Each line of the material must be reproduced exactly; pictures stay out.

== Recorded information

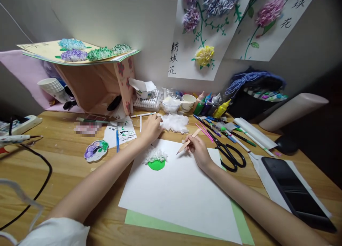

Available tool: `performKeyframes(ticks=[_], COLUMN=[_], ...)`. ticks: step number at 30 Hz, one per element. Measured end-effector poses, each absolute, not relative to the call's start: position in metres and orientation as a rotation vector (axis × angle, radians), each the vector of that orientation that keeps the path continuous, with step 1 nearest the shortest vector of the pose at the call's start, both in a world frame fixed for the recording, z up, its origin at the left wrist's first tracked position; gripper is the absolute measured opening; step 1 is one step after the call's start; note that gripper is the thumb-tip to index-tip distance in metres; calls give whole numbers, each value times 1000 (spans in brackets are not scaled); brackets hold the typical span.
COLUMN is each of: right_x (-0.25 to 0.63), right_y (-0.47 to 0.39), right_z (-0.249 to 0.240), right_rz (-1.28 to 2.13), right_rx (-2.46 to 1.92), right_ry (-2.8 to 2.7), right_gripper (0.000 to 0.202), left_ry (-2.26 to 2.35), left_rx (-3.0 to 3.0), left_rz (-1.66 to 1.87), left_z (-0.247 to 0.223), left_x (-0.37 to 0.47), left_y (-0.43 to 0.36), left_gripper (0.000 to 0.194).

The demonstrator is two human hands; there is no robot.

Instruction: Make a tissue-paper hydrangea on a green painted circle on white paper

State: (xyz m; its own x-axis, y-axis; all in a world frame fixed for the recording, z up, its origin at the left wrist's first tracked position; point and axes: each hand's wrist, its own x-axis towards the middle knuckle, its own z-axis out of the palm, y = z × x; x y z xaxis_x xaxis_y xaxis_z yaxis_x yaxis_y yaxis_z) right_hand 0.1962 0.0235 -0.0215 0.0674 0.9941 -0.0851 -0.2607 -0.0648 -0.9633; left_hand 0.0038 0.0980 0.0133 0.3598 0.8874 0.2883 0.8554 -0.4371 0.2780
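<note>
A white paper sheet (pixel 176 189) lies before me with a bright green round patch (pixel 156 164) on it. Crumpled white tissue bits (pixel 155 155) cover the patch's upper part. My right hand (pixel 199 151) rests over the sheet, closed around a flat wooden stick (pixel 184 145) whose pointed end aims down-left, toward the tissue bits. Beyond the sheet's top edge, my left hand (pixel 152 128) has its fingers bent together at the left side of a loose pile of white tissue pieces (pixel 175 123); anything between its fingertips is hidden.
Black-handled scissors (pixel 229 155) and several pens lie right of the sheet, near a black phone (pixel 291 189). Paint bottles (pixel 221 108) and a bowl (pixel 188 101) stand behind. On the left are a flower-shaped palette (pixel 96 151), blue brushes (pixel 117 141) and a pink box (pixel 91 82).
</note>
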Motion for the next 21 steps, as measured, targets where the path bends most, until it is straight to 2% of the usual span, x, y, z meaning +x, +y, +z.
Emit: performKeyframes(ticks=[5,14,21], right_x=[196,196,198], right_y=[26,22,22], right_z=[-22,-19,-23], right_rz=[1346,1347,1291], right_rx=[-1081,-1082,-1068], right_ry=[-904,-887,-926], right_gripper=[30,28,28], left_ry=[1564,1570,1516], left_rx=[2422,2148,2037], left_rz=[698,908,1021], left_z=[3,0,40], left_x=[6,-4,-19], left_y=[108,109,84], left_gripper=[8,17,23])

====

> [Worked solution]
Available tool: `performKeyframes(ticks=[_], COLUMN=[_], ...)`. ticks: step number at 30 Hz, one per element. Measured end-effector poses, each absolute, not relative to the call's start: position in metres and orientation as a rotation vector (axis × angle, radians), each the vector of that orientation that keeps the path continuous, with step 1 nearest the shortest vector of the pose at the call's start, both in a world frame fixed for the recording, z up, its origin at the left wrist's first tracked position; gripper is the absolute measured opening; step 1 is one step after the call's start; note that gripper is the thumb-tip to index-tip distance in metres; calls give whole numbers, each value times 1000 (spans in brackets are not scaled); brackets hold the typical span.
COLUMN is each of: right_x (-0.25 to 0.63), right_y (-0.47 to 0.39), right_z (-0.249 to 0.240), right_rz (-1.28 to 2.13), right_rx (-2.46 to 1.92), right_ry (-2.8 to 2.7), right_gripper (0.000 to 0.202), left_ry (-2.26 to 2.35), left_rx (-3.0 to 3.0), left_rz (-1.66 to 1.87), left_z (-0.247 to 0.223), left_x (-0.37 to 0.47), left_y (-0.43 to 0.36), left_gripper (0.000 to 0.194).

The demonstrator is two human hands; there is no robot.

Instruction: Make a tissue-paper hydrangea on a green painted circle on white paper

State: (xyz m; its own x-axis, y-axis; all in a world frame fixed for the recording, z up, its origin at the left wrist's first tracked position; point and axes: each hand's wrist, its own x-axis towards the middle knuckle, its own z-axis out of the palm, y = z × x; x y z xaxis_x xaxis_y xaxis_z yaxis_x yaxis_y yaxis_z) right_hand 0.1962 0.0235 -0.0215 0.0674 0.9941 -0.0851 -0.2607 -0.0648 -0.9633; left_hand 0.0038 0.0980 0.0133 0.3598 0.8874 0.2883 0.8554 -0.4371 0.2780
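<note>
A white paper sheet (pixel 176 189) lies before me with a bright green round patch (pixel 156 164) on it. Crumpled white tissue bits (pixel 155 155) cover the patch's upper part. My right hand (pixel 199 151) rests over the sheet, closed around a flat wooden stick (pixel 184 145) whose pointed end aims down-left, toward the tissue bits. Beyond the sheet's top edge, my left hand (pixel 152 128) has its fingers bent together at the left side of a loose pile of white tissue pieces (pixel 175 123); anything between its fingertips is hidden.
Black-handled scissors (pixel 229 155) and several pens lie right of the sheet, near a black phone (pixel 291 189). Paint bottles (pixel 221 108) and a bowl (pixel 188 101) stand behind. On the left are a flower-shaped palette (pixel 96 151), blue brushes (pixel 117 141) and a pink box (pixel 91 82).
</note>
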Motion for the next 21 steps, as measured, targets where the path bends most, until it is straight to 2% of the usual span, x, y, z meaning +x, +y, +z.
Emit: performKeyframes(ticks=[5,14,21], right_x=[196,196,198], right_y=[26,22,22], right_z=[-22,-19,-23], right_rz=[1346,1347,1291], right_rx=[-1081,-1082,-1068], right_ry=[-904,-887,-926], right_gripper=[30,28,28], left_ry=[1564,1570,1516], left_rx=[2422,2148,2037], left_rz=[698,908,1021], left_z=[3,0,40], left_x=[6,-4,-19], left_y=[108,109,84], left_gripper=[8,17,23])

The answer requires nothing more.